[Data for the task Boundary: Start]
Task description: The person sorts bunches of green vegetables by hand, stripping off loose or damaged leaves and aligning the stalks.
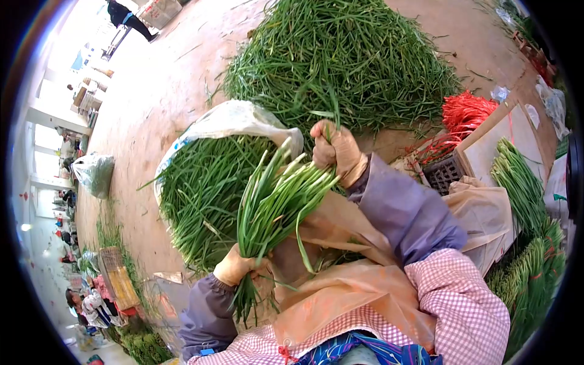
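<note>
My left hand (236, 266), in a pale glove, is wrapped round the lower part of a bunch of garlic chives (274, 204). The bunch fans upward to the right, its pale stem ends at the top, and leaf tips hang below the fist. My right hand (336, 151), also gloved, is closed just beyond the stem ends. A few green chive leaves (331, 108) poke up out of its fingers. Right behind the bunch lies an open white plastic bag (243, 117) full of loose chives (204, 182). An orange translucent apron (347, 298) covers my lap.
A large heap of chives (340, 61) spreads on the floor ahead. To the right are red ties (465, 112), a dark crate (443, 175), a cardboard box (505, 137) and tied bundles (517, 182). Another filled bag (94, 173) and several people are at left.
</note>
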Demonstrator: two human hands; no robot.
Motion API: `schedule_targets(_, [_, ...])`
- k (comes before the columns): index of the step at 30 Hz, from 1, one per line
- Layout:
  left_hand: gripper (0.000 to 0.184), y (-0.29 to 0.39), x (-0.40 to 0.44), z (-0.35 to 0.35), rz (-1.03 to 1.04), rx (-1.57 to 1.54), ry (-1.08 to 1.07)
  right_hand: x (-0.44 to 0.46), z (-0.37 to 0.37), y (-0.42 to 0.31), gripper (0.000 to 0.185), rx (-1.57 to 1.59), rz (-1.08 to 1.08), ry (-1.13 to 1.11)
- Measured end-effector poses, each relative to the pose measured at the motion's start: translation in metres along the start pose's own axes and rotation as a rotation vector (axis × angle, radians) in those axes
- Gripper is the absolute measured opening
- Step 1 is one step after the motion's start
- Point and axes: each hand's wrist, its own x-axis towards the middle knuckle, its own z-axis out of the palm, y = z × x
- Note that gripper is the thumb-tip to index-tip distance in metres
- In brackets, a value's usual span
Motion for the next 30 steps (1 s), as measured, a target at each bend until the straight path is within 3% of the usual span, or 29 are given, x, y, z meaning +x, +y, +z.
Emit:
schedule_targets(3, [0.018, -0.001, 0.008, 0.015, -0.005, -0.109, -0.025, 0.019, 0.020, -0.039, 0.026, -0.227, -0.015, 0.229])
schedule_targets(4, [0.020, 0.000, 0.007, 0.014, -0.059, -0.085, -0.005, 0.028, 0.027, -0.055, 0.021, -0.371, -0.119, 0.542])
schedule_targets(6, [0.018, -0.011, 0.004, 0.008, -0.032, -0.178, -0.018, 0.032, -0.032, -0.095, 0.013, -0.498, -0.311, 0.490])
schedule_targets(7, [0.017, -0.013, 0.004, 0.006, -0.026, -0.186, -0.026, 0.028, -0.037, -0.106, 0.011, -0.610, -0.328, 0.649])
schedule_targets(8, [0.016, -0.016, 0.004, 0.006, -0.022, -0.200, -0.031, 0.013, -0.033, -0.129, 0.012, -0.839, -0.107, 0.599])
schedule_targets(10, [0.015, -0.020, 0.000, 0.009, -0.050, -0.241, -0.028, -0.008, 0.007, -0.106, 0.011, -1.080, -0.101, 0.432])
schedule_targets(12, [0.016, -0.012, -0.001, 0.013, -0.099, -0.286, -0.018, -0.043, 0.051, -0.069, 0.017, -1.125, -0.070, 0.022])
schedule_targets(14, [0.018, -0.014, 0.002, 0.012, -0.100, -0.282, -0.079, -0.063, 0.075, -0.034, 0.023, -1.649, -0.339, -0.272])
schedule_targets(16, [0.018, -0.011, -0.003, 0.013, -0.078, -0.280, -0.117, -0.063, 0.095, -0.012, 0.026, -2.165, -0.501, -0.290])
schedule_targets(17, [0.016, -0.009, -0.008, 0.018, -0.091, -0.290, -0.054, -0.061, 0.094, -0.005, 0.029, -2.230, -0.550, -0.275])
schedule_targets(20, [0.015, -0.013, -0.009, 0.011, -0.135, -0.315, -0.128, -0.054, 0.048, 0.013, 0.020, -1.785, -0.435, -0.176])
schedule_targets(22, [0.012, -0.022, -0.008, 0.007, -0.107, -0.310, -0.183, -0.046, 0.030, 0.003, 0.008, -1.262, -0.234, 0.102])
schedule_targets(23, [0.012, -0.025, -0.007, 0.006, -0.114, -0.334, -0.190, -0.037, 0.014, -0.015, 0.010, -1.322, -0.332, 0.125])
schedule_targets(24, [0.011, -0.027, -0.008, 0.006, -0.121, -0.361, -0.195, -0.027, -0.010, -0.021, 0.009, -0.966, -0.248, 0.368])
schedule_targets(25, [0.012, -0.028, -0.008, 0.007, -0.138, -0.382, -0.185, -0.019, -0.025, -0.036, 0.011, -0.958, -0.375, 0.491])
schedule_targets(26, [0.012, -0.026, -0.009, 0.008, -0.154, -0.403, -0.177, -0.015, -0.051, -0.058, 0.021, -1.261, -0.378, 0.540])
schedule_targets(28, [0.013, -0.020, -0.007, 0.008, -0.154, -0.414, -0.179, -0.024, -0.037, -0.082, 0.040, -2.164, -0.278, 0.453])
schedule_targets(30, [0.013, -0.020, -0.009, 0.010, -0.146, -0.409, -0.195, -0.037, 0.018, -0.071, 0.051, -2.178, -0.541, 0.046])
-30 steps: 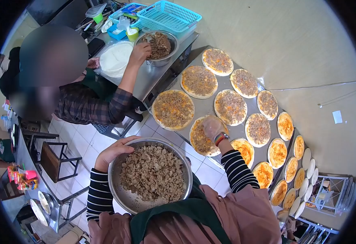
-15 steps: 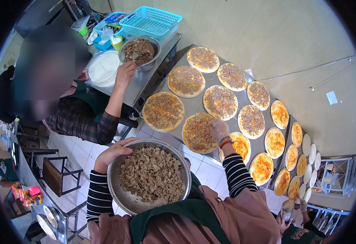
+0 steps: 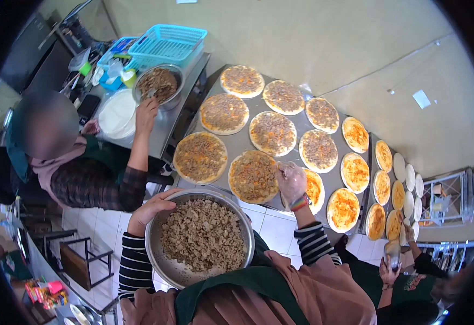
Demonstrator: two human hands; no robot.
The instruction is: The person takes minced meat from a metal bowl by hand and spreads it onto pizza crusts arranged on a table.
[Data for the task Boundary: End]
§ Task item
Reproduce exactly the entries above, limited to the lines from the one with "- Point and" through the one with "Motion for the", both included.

§ Reply to the exercise
- Point and axes: each hand's wrist, its own x-axis towards the middle knuckle, its own z-axis out of the palm, y = z × x
- Note that gripper is the thumb-tip to index-tip distance in metres
- In brackets, a value's usual span
Motion for the next 30 steps (1 s), as measured, a target at each bend until the straight path is within 3% of the usual span, or 29 are given, x, y, z meaning +x, +y, +z.

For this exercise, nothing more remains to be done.